#### [WORK INSTRUCTION]
Every line of the listing below is to be repeated exactly; the pictures stay out.

#### [DATA BELOW]

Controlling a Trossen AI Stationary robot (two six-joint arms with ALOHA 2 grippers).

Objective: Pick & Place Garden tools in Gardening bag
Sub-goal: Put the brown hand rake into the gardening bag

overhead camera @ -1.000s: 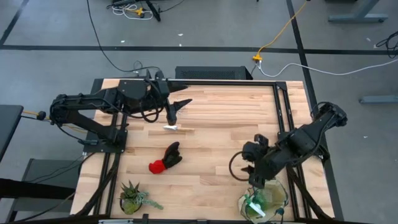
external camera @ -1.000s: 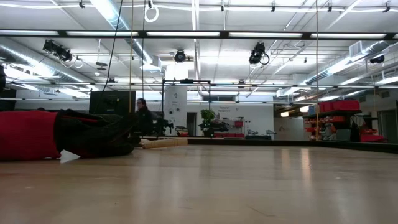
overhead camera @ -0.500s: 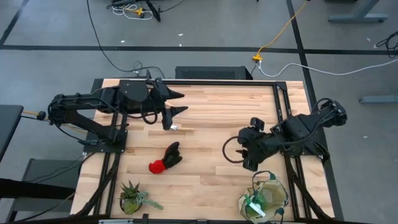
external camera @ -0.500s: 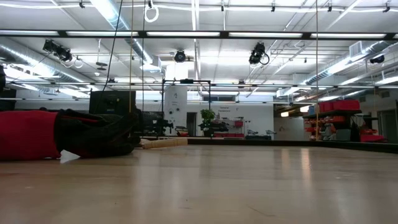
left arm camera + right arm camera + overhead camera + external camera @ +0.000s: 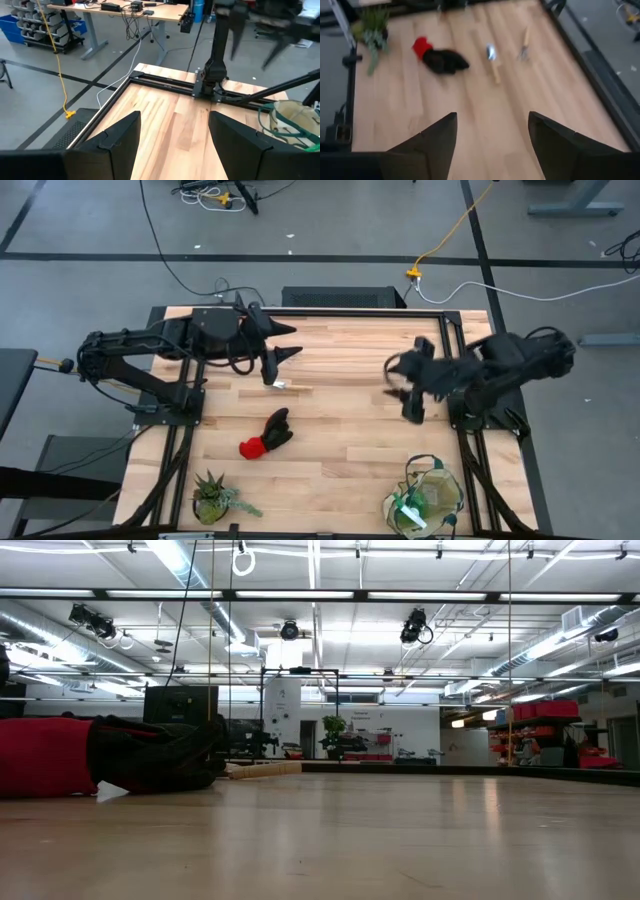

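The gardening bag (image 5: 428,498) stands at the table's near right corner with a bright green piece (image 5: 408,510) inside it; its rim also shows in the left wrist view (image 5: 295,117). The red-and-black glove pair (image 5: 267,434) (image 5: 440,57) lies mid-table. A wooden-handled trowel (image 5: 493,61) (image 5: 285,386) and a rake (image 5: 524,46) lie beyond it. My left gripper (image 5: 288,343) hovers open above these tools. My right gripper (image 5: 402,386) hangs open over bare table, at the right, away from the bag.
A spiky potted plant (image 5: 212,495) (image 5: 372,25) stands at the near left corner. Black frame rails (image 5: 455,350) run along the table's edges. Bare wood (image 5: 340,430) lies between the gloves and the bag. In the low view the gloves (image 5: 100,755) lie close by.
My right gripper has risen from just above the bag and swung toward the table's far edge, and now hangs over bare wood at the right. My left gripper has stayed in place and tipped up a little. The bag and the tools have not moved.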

#### [SOLUTION FOR THIS TASK]
Controlling a Trossen AI Stationary robot (two six-joint arms with ALOHA 2 grippers).

Objective: Pick & Place Garden tools in Gardening bag
Sub-goal: Put the brown hand rake into the gardening bag

overhead camera @ -1.000s: 
external camera @ -1.000s: 
overhead camera @ -0.500s: 
external camera @ -0.500s: 
left arm camera + right arm camera + overhead camera + external camera @ +0.000s: 

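The gardening bag (image 5: 428,498) stands at the table's near right corner with a bright green piece (image 5: 408,510) inside it; its rim also shows in the left wrist view (image 5: 295,117). The red-and-black glove pair (image 5: 267,434) (image 5: 440,57) lies mid-table. A wooden-handled trowel (image 5: 493,61) (image 5: 285,386) and a rake (image 5: 524,46) lie beyond it. My left gripper (image 5: 288,343) hovers open above these tools. My right gripper (image 5: 402,386) hangs open over bare table, at the right, away from the bag.
A spiky potted plant (image 5: 212,495) (image 5: 372,25) stands at the near left corner. Black frame rails (image 5: 455,350) run along the table's edges. Bare wood (image 5: 340,430) lies between the gloves and the bag. In the low view the gloves (image 5: 100,755) lie close by.
My right gripper has risen from just above the bag and swung toward the table's far edge, and now hangs over bare wood at the right. My left gripper has stayed in place and tipped up a little. The bag and the tools have not moved.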

The full output has been given.